> _YOUR INSTRUCTIONS_: An exact transcription of the data below is needed.

> _Recorded data_:
++++++++++++++++++++

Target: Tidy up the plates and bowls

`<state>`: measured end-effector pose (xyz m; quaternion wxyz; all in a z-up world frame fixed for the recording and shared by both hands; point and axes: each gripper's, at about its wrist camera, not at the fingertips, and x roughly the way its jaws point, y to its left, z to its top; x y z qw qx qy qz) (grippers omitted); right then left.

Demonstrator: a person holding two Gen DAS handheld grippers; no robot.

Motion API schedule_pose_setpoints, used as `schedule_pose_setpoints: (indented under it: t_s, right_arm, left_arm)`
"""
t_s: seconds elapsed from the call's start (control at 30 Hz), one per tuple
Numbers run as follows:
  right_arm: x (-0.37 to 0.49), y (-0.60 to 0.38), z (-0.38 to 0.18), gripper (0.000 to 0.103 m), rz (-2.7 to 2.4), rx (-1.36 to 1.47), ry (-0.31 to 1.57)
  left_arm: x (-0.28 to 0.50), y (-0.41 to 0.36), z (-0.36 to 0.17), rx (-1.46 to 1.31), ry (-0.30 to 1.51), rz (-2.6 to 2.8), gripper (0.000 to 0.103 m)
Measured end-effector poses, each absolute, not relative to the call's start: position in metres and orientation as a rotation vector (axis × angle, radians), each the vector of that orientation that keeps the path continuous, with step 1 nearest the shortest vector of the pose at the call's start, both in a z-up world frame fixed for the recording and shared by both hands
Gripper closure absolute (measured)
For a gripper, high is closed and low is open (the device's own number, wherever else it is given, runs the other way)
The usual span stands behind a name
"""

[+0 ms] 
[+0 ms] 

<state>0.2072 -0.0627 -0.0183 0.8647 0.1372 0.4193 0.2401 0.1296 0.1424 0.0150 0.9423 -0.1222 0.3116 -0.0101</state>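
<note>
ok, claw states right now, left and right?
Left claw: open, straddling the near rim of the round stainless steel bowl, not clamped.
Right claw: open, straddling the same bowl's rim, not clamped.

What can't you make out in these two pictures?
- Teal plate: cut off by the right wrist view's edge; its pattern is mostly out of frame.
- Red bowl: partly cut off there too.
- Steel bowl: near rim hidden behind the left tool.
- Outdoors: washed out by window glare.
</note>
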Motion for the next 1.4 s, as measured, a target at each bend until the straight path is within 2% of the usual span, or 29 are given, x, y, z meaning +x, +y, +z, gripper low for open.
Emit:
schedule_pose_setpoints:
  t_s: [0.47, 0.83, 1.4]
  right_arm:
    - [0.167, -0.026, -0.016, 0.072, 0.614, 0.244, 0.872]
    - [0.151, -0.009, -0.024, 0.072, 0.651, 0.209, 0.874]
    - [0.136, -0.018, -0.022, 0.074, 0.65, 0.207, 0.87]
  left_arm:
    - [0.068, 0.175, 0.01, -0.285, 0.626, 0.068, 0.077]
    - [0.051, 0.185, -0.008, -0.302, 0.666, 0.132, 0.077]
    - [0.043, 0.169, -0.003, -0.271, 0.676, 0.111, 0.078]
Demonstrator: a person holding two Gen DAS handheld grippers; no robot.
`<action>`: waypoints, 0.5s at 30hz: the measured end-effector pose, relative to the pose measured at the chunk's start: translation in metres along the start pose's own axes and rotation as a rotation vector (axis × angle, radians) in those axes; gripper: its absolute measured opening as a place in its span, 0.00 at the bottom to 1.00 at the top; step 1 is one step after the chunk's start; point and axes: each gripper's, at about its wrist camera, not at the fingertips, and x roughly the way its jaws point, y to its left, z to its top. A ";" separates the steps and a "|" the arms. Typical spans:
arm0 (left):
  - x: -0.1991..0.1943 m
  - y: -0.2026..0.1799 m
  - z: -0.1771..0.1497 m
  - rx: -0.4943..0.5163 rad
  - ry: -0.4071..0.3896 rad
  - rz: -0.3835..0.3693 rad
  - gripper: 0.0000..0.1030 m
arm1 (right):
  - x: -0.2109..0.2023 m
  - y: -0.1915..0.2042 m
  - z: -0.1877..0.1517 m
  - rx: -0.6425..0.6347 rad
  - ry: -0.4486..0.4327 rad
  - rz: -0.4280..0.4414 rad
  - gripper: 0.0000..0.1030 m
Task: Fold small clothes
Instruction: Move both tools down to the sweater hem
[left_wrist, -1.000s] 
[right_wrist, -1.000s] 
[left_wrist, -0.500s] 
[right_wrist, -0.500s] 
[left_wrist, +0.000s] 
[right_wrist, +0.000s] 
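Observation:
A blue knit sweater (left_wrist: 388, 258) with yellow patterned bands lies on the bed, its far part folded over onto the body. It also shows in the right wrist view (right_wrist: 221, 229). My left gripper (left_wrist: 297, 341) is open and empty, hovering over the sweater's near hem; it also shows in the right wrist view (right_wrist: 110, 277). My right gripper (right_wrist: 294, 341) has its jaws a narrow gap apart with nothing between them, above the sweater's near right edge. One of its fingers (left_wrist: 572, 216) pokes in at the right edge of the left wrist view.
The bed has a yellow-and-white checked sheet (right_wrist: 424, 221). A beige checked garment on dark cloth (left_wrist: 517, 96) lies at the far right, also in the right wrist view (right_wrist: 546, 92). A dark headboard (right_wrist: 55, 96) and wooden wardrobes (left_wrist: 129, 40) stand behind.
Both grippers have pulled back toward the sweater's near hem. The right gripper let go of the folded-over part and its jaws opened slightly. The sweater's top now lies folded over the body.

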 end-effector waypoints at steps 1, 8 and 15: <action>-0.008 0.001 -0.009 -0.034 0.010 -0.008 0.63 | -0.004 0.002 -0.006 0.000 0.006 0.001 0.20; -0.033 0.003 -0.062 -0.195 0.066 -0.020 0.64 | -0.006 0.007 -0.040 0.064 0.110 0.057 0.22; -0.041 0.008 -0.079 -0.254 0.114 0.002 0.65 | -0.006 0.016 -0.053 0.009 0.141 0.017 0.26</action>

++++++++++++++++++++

> _EXERCISE ANSWER_:
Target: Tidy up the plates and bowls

`<state>`: measured end-effector pose (xyz m; quaternion wxyz; all in a z-up world frame fixed for the recording and shared by both hands; point and axes: each gripper's, at about its wrist camera, not at the fingertips, and x roughly the way its jaws point, y to its left, z to its top; x y z qw qx qy qz) (grippers omitted); right then left.

Demonstrator: a person holding two Gen DAS handheld grippers; no robot.

Motion API schedule_pose_setpoints, used as `schedule_pose_setpoints: (indented under it: t_s, right_arm, left_arm)`
"""
t_s: seconds elapsed from the call's start (control at 30 Hz), one per tuple
Numbers run as follows:
  right_arm: x (-0.37 to 0.49), y (-0.60 to 0.38), z (-0.38 to 0.18), gripper (0.000 to 0.103 m), rz (-2.7 to 2.4), rx (-1.36 to 1.47), ry (-0.31 to 1.57)
  left_arm: x (-0.28 to 0.50), y (-0.41 to 0.36), z (-0.36 to 0.17), rx (-1.46 to 1.31), ry (-0.30 to 1.51), rz (-2.6 to 2.8), gripper (0.000 to 0.103 m)
Measured end-effector poses, each absolute, not relative to the call's start: position in metres and orientation as a rotation vector (axis × angle, radians), each the vector of that orientation that keeps the path continuous, with step 1 nearest the shortest vector of the pose at the call's start, both in a z-up world frame fixed for the recording and shared by both hands
Gripper closure absolute (measured)
For a gripper, high is closed and low is open (the device's own number, wherever else it is given, runs the other way)
The usual span stands behind a name
"""

[+0 ms] 
[+0 ms] 

<state>0.2072 -0.0627 -0.0183 0.8647 0.1372 0.4193 0.2401 0.1296 0.1424 0.0150 0.9423 -0.1222 0.3116 -0.0101</state>
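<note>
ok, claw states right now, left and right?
Left claw: open, straddling the near rim of the round stainless steel bowl, not clamped.
Right claw: open, straddling the same bowl's rim, not clamped.

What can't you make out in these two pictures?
- Teal plate: cut off by the right wrist view's edge; its pattern is mostly out of frame.
- Red bowl: partly cut off there too.
- Steel bowl: near rim hidden behind the left tool.
- Outdoors: washed out by window glare.
</note>
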Motion for the next 1.4 s, as measured, a target at each bend until the straight path is within 2% of the usual span, or 29 are given, x, y, z meaning +x, +y, +z, gripper low for open.
Emit:
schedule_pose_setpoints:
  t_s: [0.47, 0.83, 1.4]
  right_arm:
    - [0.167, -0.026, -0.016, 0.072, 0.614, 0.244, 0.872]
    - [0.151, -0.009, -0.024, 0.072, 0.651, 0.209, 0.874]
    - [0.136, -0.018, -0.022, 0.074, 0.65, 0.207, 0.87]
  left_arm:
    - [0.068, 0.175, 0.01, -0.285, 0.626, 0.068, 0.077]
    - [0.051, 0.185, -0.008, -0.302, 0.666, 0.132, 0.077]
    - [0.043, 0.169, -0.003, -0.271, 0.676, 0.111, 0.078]
Demonstrator: a person holding two Gen DAS handheld grippers; no robot.
`<action>`: waypoints, 0.5s at 30hz: the measured end-effector pose, relative to the pose measured at the chunk's start: translation in metres along the start pose's own axes and rotation as a rotation vector (axis × angle, radians) in those axes; gripper: its absolute measured opening as a place in its span, 0.00 at the bottom to 1.00 at the top; step 1 is one step after the chunk's start; point and axes: each gripper's, at about its wrist camera, not at the fingertips, and x roughly the way its jaws point, y to its left, z to its top. A ";" separates the steps and a "|" the arms. Typical spans:
arm0 (left):
  - x: -0.1991..0.1943 m
  - y: -0.2026..0.1799 m
  - z: -0.1771..0.1497 m
  - rx: -0.4943..0.5163 rad
  - ry: -0.4071..0.3896 rad
  - rz: -0.3835..0.3693 rad
  - gripper: 0.0000..0.1030 m
arm1 (right):
  - x: -0.2109..0.2023 m
  - y: -0.1915..0.2042 m
  - z: -0.1877..0.1517 m
  - rx: -0.6425..0.6347 rad
  - ry: -0.4486..0.4327 rad
  - rz: -0.4280..0.4414 rad
  - gripper: 0.0000..0.1030 m
Task: Fold small clothes
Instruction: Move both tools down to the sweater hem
[left_wrist, -1.000s] 
[right_wrist, -1.000s] 
[left_wrist, -0.500s] 
[right_wrist, -0.500s] 
[left_wrist, +0.000s] 
[right_wrist, +0.000s] 
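Observation:
A blue knit sweater (left_wrist: 388, 258) with yellow patterned bands lies on the bed, its far part folded over onto the body. It also shows in the right wrist view (right_wrist: 221, 229). My left gripper (left_wrist: 297, 341) is open and empty, hovering over the sweater's near hem; it also shows in the right wrist view (right_wrist: 110, 277). My right gripper (right_wrist: 294, 341) has its jaws a narrow gap apart with nothing between them, above the sweater's near right edge. One of its fingers (left_wrist: 572, 216) pokes in at the right edge of the left wrist view.
The bed has a yellow-and-white checked sheet (right_wrist: 424, 221). A beige checked garment on dark cloth (left_wrist: 517, 96) lies at the far right, also in the right wrist view (right_wrist: 546, 92). A dark headboard (right_wrist: 55, 96) and wooden wardrobes (left_wrist: 129, 40) stand behind.
Both grippers have pulled back toward the sweater's near hem. The right gripper let go of the folded-over part and its jaws opened slightly. The sweater's top now lies folded over the body.
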
 end-effector waypoints at steps 1, 8 and 15: <action>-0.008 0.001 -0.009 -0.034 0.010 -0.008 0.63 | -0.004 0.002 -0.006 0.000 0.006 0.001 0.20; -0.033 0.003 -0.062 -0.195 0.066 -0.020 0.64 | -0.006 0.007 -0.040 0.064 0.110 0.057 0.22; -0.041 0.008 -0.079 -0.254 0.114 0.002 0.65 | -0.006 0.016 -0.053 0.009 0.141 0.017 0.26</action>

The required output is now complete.